I had come all the way from Virginia to work at the winery and write a book about my experience working the harvest.  This was to be my third book on wine, and my last, as I have nothing more to say on the subject, having moved onto other material.

As I embarked, a Napa Valley fermentation scientist who helped me line up this unpaid position arranged with the vineyard that I bring 100 kilos of yeast in my luggage.  It filled my two suitcases completely and left scant room for clothes.

To give you an example of just how much yeast that is, in Virginia, where I was a partner in a winery and where I planted two vineyards, we bought yeast in 500 gram packages.  At my house, when I wanted to make 5 liters of wine I would put in 5 grams of yeast.

So here I was with enough yeast to make 100,000 5-liter carboys of wine in my luggage, a lifetime supply for any of the boutique wineries of virginia.  But at Via Wines, where they make 5 million cases of wine per year, that would last for, well, that would last for, I have no idea.

Anyway, it was all for naught as when I arrived at the winery and opened my suitcase, out flowed the smell of fresh bread. The packages had burst in the luggage hold.  Several thousand dollars of yeast had been exposed to air.  So it was all spoiled.

Such was my first foray into Chile, the country I have adopted as my home now. Having seen it first in 2006 and having grown attached while frequently going back and forth, I moved here full time in 2010.

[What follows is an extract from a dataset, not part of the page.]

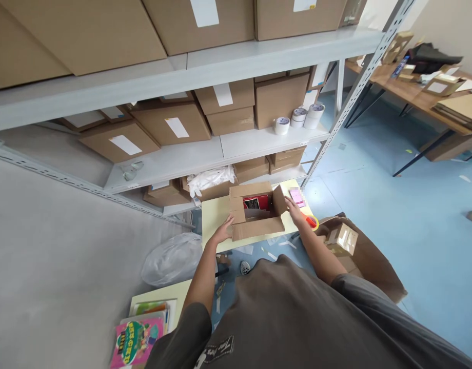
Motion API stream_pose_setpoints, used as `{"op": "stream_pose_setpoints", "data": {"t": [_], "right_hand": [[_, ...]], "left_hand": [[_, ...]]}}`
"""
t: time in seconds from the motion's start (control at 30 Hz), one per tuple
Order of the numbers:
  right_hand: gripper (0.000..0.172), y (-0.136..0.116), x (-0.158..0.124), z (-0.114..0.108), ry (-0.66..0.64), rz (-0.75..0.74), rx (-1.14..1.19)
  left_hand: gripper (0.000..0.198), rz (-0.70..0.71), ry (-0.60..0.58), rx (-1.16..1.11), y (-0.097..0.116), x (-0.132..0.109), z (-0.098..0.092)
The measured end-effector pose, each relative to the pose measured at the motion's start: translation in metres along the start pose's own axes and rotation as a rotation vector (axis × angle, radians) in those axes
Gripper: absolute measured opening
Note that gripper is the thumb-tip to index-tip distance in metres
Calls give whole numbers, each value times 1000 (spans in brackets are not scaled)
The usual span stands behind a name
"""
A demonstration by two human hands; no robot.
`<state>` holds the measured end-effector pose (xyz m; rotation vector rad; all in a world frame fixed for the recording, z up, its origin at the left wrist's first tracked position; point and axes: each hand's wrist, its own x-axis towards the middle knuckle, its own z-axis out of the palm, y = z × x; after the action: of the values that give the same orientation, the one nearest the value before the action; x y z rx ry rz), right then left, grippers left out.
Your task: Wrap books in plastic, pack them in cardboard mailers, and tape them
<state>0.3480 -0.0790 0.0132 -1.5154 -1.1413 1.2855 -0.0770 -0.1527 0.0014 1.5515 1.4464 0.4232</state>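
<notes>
An open cardboard box (258, 228) sits on a pale yellow table (216, 207) in front of me, its flaps folded outward. Inside lies a red item with a black label (256, 203), partly hidden by the box walls. At the left flap, my left hand (222, 230) grips the edge with its fingers. My right hand (295, 211) is on the raised right flap, fingers against its outer side. Just beyond that hand lie a pink printed card (297, 197) and a roll of tape with an orange and yellow rim (312, 222).
A metal shelf rack (255, 148) with several cardboard boxes rises ahead. White tape rolls (282, 125) stand on its middle shelf. A large carton (378, 261) with smaller boxes is on the floor at right. Books (138, 341) and a clear plastic bag (172, 259) are at left.
</notes>
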Motion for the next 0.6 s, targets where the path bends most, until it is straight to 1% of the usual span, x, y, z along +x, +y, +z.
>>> {"op": "stream_pose_setpoints", "data": {"t": [0.07, 0.13, 0.2, 0.27, 0.3, 0.37, 0.4, 0.47, 0.53, 0.6], "right_hand": [[61, -11, 1, 10, -162, 3, -14], [62, -18, 2, 14, -269, 31, -61], [64, -19, 2, 12, -326, 55, -48], [66, -15, 2, 7, -351, 35, 19], [66, -12, 2, 4, -352, 12, 42], [63, -3, 1, 4, -299, -44, 23], [64, 3, 1, 6, -249, -72, -32], [70, 13, 1, 15, -136, -108, -186], [76, 22, 4, 26, -60, -118, -323], [81, 28, 11, 35, -52, -111, -469]], "left_hand": [[97, -40, 24, -166, 0, 1, -3], [93, -95, 70, -299, 1, 1, -3], [90, -134, 131, -375, 1, 3, 1], [80, -140, 221, -402, 2, 6, 11], [72, -139, 270, -400, 2, 8, 17], [58, -146, 368, -366, 3, 13, 31], [53, -155, 414, -334, 5, 17, 38], [47, -188, 510, -259, 7, 24, 49], [48, -227, 602, -196, 10, 31, 53], [63, -267, 646, -166, 12, 40, 49]]}}
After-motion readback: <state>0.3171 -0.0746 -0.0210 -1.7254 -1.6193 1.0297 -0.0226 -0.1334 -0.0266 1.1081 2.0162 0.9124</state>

Chile is that narrow country at the bottom of the word that no American and few Europeans can locate on a map.  If they know it at all, they know it as home to towering snow-capped mountains, volcanoes, and constant earthquakes.  Or they might know it from the film “The 33” about the 33 miners who spent months trapped underground in a copper mining here as the world watched on.  Antonio Banderas and Juliette Binoche starred in that film.  When he came to Chile, all the women swooned.   When Juliette Binoche came, I fell in love all over again.

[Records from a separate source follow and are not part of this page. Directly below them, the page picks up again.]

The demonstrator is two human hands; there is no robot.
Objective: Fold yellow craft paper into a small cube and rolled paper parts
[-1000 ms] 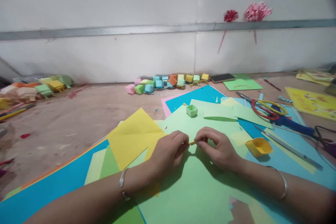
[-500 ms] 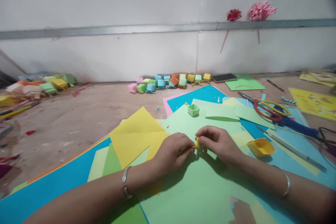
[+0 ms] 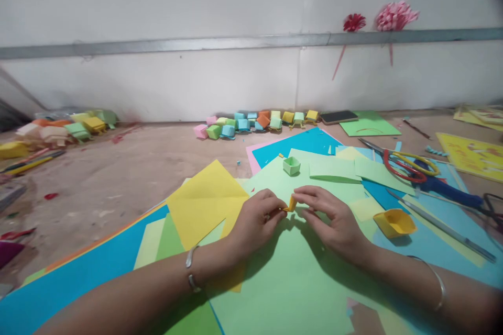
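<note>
Between thumb and fingertips, my left hand (image 3: 257, 222) pinches a small folded yellow paper piece (image 3: 292, 203), bent upward at its right end. My right hand (image 3: 332, 220) is open beside it, fingers apart, the fingertips at the upright end of the piece and the thumb clear below. Under both hands lies a light green paper sheet (image 3: 291, 272). A small light green paper box (image 3: 291, 166) sits just beyond them. To the right of my right hand rests a yellow paper box (image 3: 394, 223). Yellow paper (image 3: 208, 193) lies beyond my left forearm.
Scissors (image 3: 404, 165) and a slim grey craft tool (image 3: 444, 227) lie on papers at right. Several folded paper turtles (image 3: 243, 124) line the wall, and more (image 3: 78, 128) sit at far left. A phone (image 3: 339, 116) rests near a green sheet (image 3: 369, 124) at the back.
My right thumb has come away from the folded yellow piece, and the right fingers have spread. The piece has moved slightly up and left, still in my left hand.
</note>
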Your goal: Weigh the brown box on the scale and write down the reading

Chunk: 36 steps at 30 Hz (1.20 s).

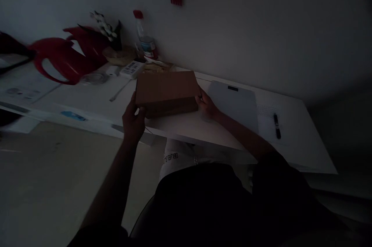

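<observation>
Worktop (203, 130) comes first, white and long, and it carries all the things. Brown cardboard box (167, 91) lies flat on it, close to the front edge, right between the two hands. Left hand (133, 121) has its grip closed on the box's left end, thumb on the front side and fingers curled around the corner. Right hand (207, 105) has its grip closed on the box's right end, fingers pressed against the side. Both hands touch the box.

Grey flat pad (235, 103) lies just to the right of the right hand, touching the worktop. Red shiny thing (62, 59) sits far to the left of the left hand, near the wall; it is blurry and hard to make out. Clear bottle (145, 39) with a red cap stands upright behind the box, by the wall. White remote (131, 69) lies in front of the bottle, a little behind the left hand. Black marker pen (277, 125) lies well to the right of the right hand, past the grey pad
</observation>
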Tool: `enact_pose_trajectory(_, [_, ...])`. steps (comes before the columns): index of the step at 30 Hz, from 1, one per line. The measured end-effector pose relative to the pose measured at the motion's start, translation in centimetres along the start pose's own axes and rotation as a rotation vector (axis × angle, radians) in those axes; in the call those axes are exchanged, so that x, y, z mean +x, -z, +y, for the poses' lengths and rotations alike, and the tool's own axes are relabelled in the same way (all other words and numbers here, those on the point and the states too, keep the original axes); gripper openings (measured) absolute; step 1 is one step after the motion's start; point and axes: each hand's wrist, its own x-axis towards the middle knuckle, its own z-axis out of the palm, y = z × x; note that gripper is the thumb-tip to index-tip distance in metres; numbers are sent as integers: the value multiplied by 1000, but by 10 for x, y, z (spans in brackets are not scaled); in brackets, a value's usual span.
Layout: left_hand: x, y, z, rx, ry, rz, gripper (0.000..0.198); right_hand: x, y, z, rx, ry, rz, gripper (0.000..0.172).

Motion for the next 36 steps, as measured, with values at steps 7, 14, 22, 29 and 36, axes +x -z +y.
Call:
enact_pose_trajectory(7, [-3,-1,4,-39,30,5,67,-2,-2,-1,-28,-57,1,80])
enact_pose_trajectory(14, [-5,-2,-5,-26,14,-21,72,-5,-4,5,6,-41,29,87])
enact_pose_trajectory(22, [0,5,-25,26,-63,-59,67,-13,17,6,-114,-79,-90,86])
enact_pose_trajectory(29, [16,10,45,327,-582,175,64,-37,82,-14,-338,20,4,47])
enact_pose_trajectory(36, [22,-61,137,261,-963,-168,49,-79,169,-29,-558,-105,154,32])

You might wonder why an American like me would give up the USA and move to Chile?  Well, for someone my age, 54, who is somewhere between retirement and the need to work, whose kids are off at college, and who was living alone in a farm in the woods with 30 sheep, 2 dogs, and a cat, I felt the need to go live with a woman.  So I gave up that lonely existence where, here, I live all alone on a farm in Chile with 1 dog, a cat, and a horse, sans woman.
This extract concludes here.